EC2 Instance Availability for Project 3 Extra Credit

To aid those who would like an isolated testing environment, we have made available an EC2 virtual machine image for performance testing. We will still be evaluating Project 3 performance on the lab machines. The images we have provided are for “Cluster Compute Quadruple Extra Large” instances, which correspond to a dedicated machine similar to our lab machines but about 20-30% faster across the board. Limit your usage to one machine at a time per project group.

What the Instances Are

These Cluster Compute instances are virtual machines which runs exclusively on a system similar to our lab machines. Since we get a dedicated machine, these are expensive: $1.60/hour. These are also 8 core Nehalem systems with 2 sockets and the same cache sizes. These systems have a slightly higher clock rate and memory bus speed, but we believe that relative performance improvements on these machines should translate to relative performance improvements on the lab machines.

 

There are some additional factors which may bias relative performance versus the lab machines:

  1. these EC2 instances run Linux and not MacOS X;
  2. the compiler we have provided on these instances is GCC 4.3.5 instead of an Apple-patched GCC 4.2.1;
  3. these machines have 22GByte of RAM available instead of "just" 12GByte;

Using Instances

Start a new instance with the command:

        

        ec2-run -t cc1.4xlarge -a ami-9209fefb

 

Get the public DNS name from the command

 

        ec2-my-instances

 

(It starts with ec2-... and ands with amazonaws.com.) (ec2-my-instances is an alias for ‘ec2-describe-instances --filter='key-name:YOUR-USERNAME*'’)

 

Wait for the instance to boot (the instance may still be booting when "ec2-my-instances" says it is "running"), then login to this instance using

 

        ssh-nocheck -i ~/YOUR-USERNAME-default.pem root@ec2-....amazonaws.com

 

(ssh-nocheck is an alias for 'ssh -o "StrictHostKeyChecking false" -o "UserKnownHostsFile /dev/null"'. Since your instances are transient, we want to avoid polluting your known hosts file with their SSH keys.)

 

Alternately, copy the YOUR-USERNAME-default.pem file to your own machine and use it as a private key with your own SSH client.

 

If you get a message like "ssh: connect to host ec2-XXX-XXX-XXX-XXX.compute-1.amazonaws.com port 22: Connection refused", then the instance is probably not finished booting.

 

After logging in, you will have a root shell on a CentOS system with an appropriate copy of the BLAS installed.
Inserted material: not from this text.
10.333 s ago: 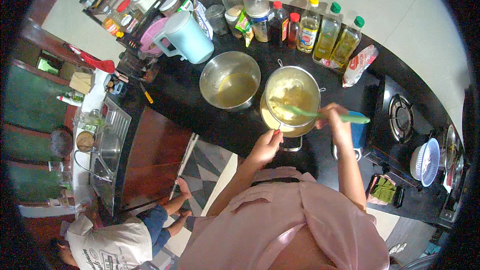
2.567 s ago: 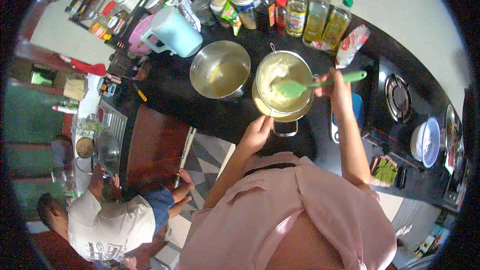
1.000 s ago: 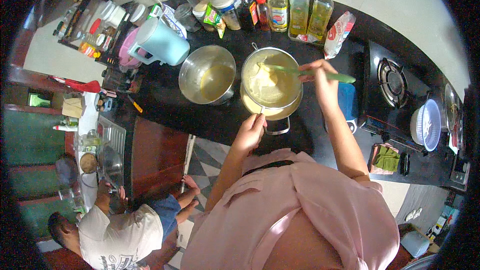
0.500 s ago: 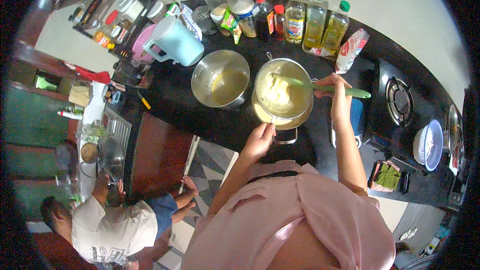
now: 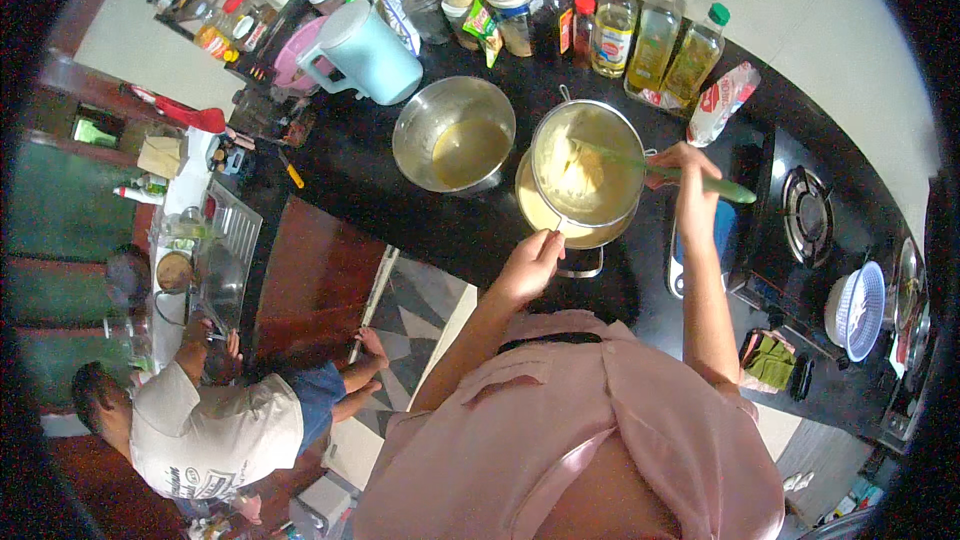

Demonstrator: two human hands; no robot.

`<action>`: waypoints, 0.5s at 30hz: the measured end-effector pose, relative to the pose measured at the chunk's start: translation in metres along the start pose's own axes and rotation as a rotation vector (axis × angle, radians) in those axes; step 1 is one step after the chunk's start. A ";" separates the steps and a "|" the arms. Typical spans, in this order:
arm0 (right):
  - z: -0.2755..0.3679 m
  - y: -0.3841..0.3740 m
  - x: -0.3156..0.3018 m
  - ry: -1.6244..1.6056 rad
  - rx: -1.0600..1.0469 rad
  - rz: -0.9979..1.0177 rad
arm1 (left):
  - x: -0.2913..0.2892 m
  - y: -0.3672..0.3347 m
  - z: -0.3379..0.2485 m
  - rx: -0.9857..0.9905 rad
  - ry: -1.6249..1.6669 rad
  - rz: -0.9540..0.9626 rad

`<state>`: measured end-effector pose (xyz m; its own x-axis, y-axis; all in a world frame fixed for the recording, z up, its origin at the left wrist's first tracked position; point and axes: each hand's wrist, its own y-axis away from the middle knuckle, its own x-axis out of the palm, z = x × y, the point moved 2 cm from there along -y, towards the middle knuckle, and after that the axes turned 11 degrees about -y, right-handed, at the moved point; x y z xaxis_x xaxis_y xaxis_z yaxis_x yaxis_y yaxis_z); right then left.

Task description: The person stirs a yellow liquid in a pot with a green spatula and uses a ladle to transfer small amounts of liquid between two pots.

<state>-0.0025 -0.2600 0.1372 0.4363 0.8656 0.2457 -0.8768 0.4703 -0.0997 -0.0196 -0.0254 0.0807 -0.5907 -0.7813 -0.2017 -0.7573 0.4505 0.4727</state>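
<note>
My left hand [image 5: 533, 265] grips the handle of a round strainer [image 5: 618, 202], which rests over a metal pot [image 5: 587, 271] with a loop handle. Thick pale-yellow mixture [image 5: 580, 178] lies in the strainer and coats its side. A green spatula [image 5: 735, 190] is held in my right hand [image 5: 688, 178], its tip reaching into that mixture. Creamy liquid [image 5: 538, 214] shows in the pot below the strainer's edge; the rest of the pot is hidden. To the left stands a steel bowl [image 5: 430, 115] with yellowish liquid at its bottom.
A light-blue pitcher [image 5: 372, 58], jars and oil bottles [image 5: 655, 40] line the wall side of the black counter. On the right are a gas burner [image 5: 806, 202], a blue-and-white basket [image 5: 862, 310] and folded cloths [image 5: 770, 360]. Another person [image 5: 220, 420] works at a sink on the left.
The spatula has tilted, its blade now looking narrower in the mixture. The mixture has shifted within the strainer. My left hand keeps its grip, and the whole view has moved slightly.
</note>
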 end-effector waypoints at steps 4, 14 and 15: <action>-0.035 0.031 0.000 0.272 -0.117 0.180 | -0.001 -0.002 -0.004 0.090 -0.080 -0.050; 0.003 0.016 -0.007 -0.221 0.068 -0.188 | -0.004 -0.015 0.024 0.233 0.022 -0.111; 0.002 0.014 -0.008 -0.188 0.046 -0.184 | -0.005 -0.013 0.020 0.152 -0.019 -0.093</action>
<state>-0.0187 -0.2611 0.1358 0.5478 0.7173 0.4305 -0.7965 0.6046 0.0061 -0.0129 -0.0189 0.0585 -0.5205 -0.8147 -0.2558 -0.8413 0.4380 0.3168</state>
The /root directory contains a copy of the Goto BLAS and a matmulProject.tar.bz2 archive (uncompress using 'tar -jxvf matmulProject.tar.bz2') that contains a Makefile suitable for compiling Project 3 on these machines (that is with the 'GOTO = ' line changed to point to /root/GotoBLAS2).

 

You can copy files to this instance using scp as in

 

        scp-nocheck -i ~/YOUR-USERNAME-default.pem source-file root@ec2-....amazonaws.com:dest-file

 

(scp-nocheck is an alias for 'scp -o "StrictHostKeyChecking false" -o "UserKnownHostsFile /dev/null"'.)

 

Alternately, copy the .pem file as before and use it on your own machine with your own SFTP or SCP client.

 

When you are done with your instance, be sure to terminate it with ‘ec2-terminate-instance i-XXXX’ where ‘i-XXXX’ is the name you get from ‘ec2-my-instances’.

Starting and Stopping Instances

We are using Elastic Block Store (EBS) backed instances, which allow for persistent instance storage. Therefore, you can stop and restart these instances without losing your data and avoid billing, except for data storage, for time the instances are not running.

 

You can stop an instance by running the command ‘halt’ while logged into an instance or running ‘ec2-stop-instances i-XXXX’ (where i-XXXX is the instance ID from 'ec2-my-instances', etc.). The instance will appear under ‘ec2-my-instances’ as “stopped”. You can then restart the instance with ‘ec2-start-instances i-XXXX’. Note that the restarted instance may get a different DNS name and IP address. We are not billed for the time these instances are stopped; however, each duration while they are booted is billed by the hour rounded up to the hour (so running a new instance, stopping and starting it, and then terminating that instance within one hour causes us to be billed for two hours of instance time), and storage is billed at $.10 per GByte-month, with a small charge ($.10 per million IOs) for usage. Our root volume for our instances is 20 GBytes.